Integrations

Mollie, Buckaroo, Adyen webhook quirks: SEPA storno traps

A Zaandam subscription-box retailer reconciled €4,200 of SEPA payments that never settled. The webhooks all returned 200 OK. The storno never landed.

Jacob Molkenboer· Founder · A Brand New Company· 12 Aug 2025· 8 min

Ivory paper surface with stamped paying-in slip, ribboned envelope, brass weight, iron tag, cracked red wax.

On a Tuesday in May, the finance lead at a 32-person subscription-box retailer in Zaandam opened her reconciliation tab and saw €4,247 of successful SEPA payments that the bank had never settled. The PSP webhook logs were clean. Every endpoint returned a 200 OK. The storno had landed somewhere else.

She did not know it yet, but the agent we had shipped two weeks earlier was processing notifications from three providers (Mollie, Buckaroo and Adyen) across two merchant identifiers, and the same code path that confirmed a payment was eating the reversal. The webhook contract was satisfied. The accounting was wrong.
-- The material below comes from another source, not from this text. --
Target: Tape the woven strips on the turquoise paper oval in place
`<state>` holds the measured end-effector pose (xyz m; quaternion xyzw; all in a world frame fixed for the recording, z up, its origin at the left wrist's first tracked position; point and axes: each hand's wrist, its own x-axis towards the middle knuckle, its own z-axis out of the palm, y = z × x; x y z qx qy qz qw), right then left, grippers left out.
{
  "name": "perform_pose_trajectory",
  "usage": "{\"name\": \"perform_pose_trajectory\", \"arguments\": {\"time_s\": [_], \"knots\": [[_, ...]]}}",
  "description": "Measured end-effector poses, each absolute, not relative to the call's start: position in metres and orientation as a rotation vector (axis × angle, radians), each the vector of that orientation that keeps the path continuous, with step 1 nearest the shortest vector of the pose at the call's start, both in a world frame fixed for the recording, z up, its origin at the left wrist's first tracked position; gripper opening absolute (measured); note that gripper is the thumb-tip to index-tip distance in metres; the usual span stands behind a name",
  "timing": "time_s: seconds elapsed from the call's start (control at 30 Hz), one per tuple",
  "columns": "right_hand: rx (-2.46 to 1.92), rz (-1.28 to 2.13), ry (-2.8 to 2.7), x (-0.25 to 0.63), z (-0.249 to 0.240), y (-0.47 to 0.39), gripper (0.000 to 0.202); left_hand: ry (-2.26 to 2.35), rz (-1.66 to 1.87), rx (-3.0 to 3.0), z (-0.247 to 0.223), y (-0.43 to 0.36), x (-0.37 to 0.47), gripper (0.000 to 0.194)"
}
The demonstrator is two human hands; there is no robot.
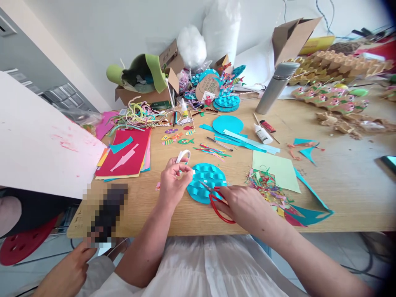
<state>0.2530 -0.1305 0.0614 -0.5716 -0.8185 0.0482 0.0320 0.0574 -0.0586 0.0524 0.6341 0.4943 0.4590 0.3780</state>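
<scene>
The fingers of the left hand (173, 179) are pinched together on a curled strip of white paper (182, 156), which loops up above the knuckles near the middle of the frame. The fingers of the right hand (244, 204) are closed through the handles of a pair of red-handled scissors (216, 200), whose blades point to the upper left and lie over a round turquoise paper disc with a woven, bumpy surface (206, 181). The disc lies flat on the pale wooden worktop (340, 181), just between the two hands, and the left hand touches its left edge.

Right of the disc lies a heap of small coloured paper scraps (267, 187), partly under a pale green paper sheet (275, 169), with turquoise offcuts (309, 212) toward the lower right. Above the disc are thin coloured paper strips (213, 150), a plain turquoise paper circle (227, 123) and long light-blue strips (250, 142). A white glue bottle (262, 134) lies beside them, and a steel flask (275, 86) stands behind. To the left of centre sits a stack of coloured sheets with a red one on top (130, 156).

At the left edge a large white board (37, 140) overhangs the worktop. In the lower left corner another person's hand (69, 272) rests below the worktop's edge.
</scene>
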Motion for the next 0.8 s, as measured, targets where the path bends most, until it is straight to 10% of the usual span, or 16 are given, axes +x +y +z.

What follows is the cheatsheet we built after that morning. Seventeen quirks across three Dutch-relevant PSPs, ranked by how quietly they drop a SEPA storno on a multi-merchant tenant. If you operate a reconciliation pipeline that touches any combination of these providers, you have probably hit some of these. The ones you have not hit yet are the dangerous ones.

Why SEPA storno is the silent failure mode

A SEPA direct debit can be reversed up to eight weeks after collection without any reason given, and up to thirteen months if the mandate itself is contested. By the time the storno arrives, your warehouse has shipped, your books have closed, and the customer has eaten the box of organic muesli.

Card refunds tend to be loud. They come back through the same channel that authorised the payment, with the same merchant identifier, on the same business day. SEPA reversals are quiet. They arrive late, they arrive on a different event type than the one that confirmed the payment, and on a multi-merchant tenant they often arrive on a webhook payload that does not name the merchant clearly.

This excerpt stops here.